Rule 29 under the Companies Rules of 2014 perfectly summarizes the rules applying to the prohibition of the process of the name change for companies that fall under the categories as mentioned below:
- Companies that have defaulted in filing an annual return in time.
- Companies that have failed to riposte matured deposits
- Companies that have defaulted in repayment of matured debentures.
- Companies that have not paid or have defaulted in paying the additional interest on debentures or deposits.
Step 1: Coordinating a Board Meeting
- The company must pass a board resolution to hold EGM for changing the company’s name (in the same board meeting or a new board meeting) and authorize the Director of the company or the Company Secretary to issue an application confirming the availability of the name proposed.
Step 2: Verifying the availability of the selected name
- Authorized persons such as the Director of the Company or Company Secretary shall confirm the availability of the proposed name by applying to the MCA along with the copy of the Board resolution passed in the meeting.
- Naming Guidelines under the Companies Act 2013 supervise this activity, and simultaneously the incorporation of any new company needs to be noted.
- The company can reserve the proposed name through the Reserve Unique Name web service available on the MCA portal.
Step 3: Congregating a General Meeting
- After receiving the approval of a new name from the MCA, the company should arrange a General Meeting to furnish a special resolution and reflect it on the Memorandum of Association and Articles of Association.
Step 4: Filing a Special Resolution and an Application to the Registrar
- The company should file the documents as stated below with the Registrar of companies:
- The special resolution legislated by the company u/s 13 part (1) in Form MGT-14.

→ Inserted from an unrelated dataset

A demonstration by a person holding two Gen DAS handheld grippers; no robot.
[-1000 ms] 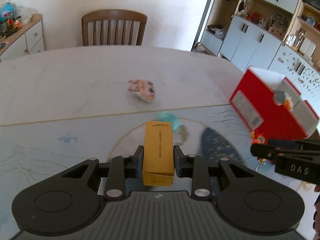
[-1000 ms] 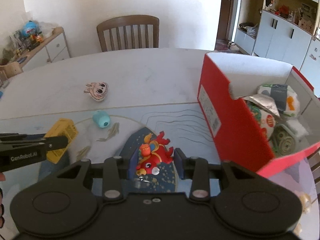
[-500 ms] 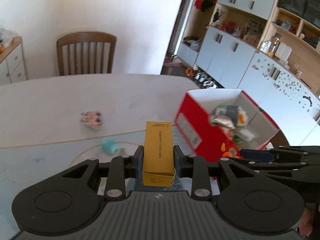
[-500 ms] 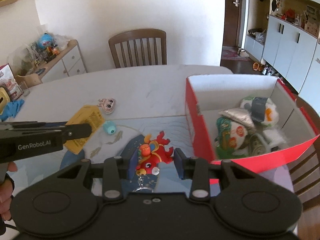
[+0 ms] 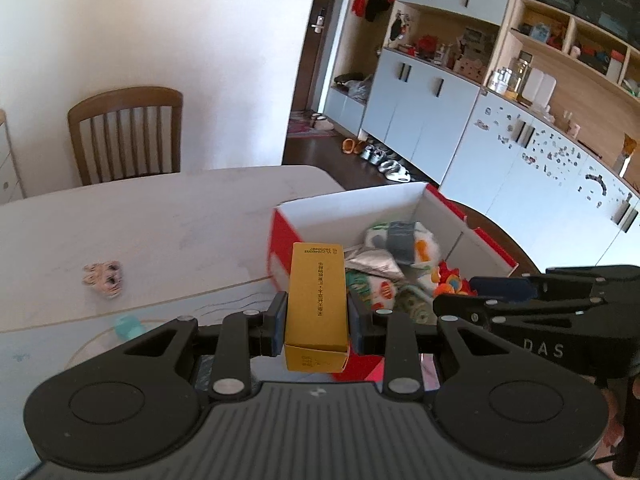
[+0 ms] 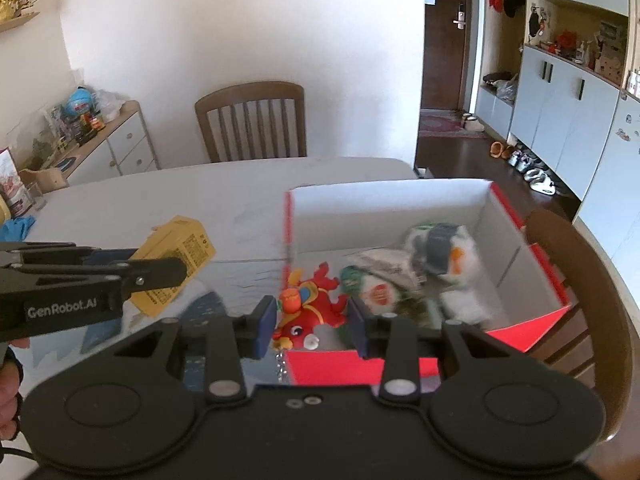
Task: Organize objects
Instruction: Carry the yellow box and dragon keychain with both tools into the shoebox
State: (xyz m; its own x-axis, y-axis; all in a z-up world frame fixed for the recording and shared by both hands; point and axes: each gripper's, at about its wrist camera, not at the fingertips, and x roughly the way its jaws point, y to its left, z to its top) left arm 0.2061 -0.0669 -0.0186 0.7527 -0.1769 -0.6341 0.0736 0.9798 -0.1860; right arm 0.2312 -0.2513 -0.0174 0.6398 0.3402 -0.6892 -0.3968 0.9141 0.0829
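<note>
Yellow carton (image 5: 316, 300): clamped in left gripper (image 5: 316, 322); may clip red box (image 5: 280, 240) wall.
Red dragon toy (image 6: 310, 312): pinched in right gripper (image 6: 312, 322); grippers crowd, could collide over the box.

1. My right gripper (image 5: 492, 294), seen from the left camera, carries "DAS" in pale letters on its black side.
2. My left gripper (image 6: 176, 270), seen from the right camera, reads "GenRobot.AI" on its black body.
3. The yellow box (image 5: 317, 306) I hold has a column of small dark characters and a code, too fine to read.
</note>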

- The application made for the name change in Form No. INC-24 and the additional fee.
The following documents are required to be attached to INC-24.
- A certified copy of the postulates of the General Meetings and name change approval order previously issued by the concerned department or authorities such as RBI, IRDA, SEBI, etc.
- Any such details may be furnished as optional attachments.
Step 5: Securing a fresh Certificate of Incorporation
- As per subsection 3b under Section 12, the company needs an engraving of the company name in readable characters on the company’s seal (if there is any).
- The company must notify the bank where their current account is in operation and the concerned government officials or any authorities such as stock exchanges, Excise Authorities, Tax, or any such parties with whom the company has struck a deal or made investments or secured insurance policies; about the change in the company’s name and intimate them to in the records as well.
- The company must apply for a new PAN and TAN.
Is Stamp Duty a must for change in MOA?
This Act does not consider a new memorandum of association. Where it implies to be so, it is nothing else but a special resolution and, as such, does not need to be stamped.
After the verification of the company name, up to what time is the name available for use by the company?
According to the Companies Amendment Act of 2017, in the case of alteration of the name of the company, the name shall be reserved for a duration of 60 days from the date of approval.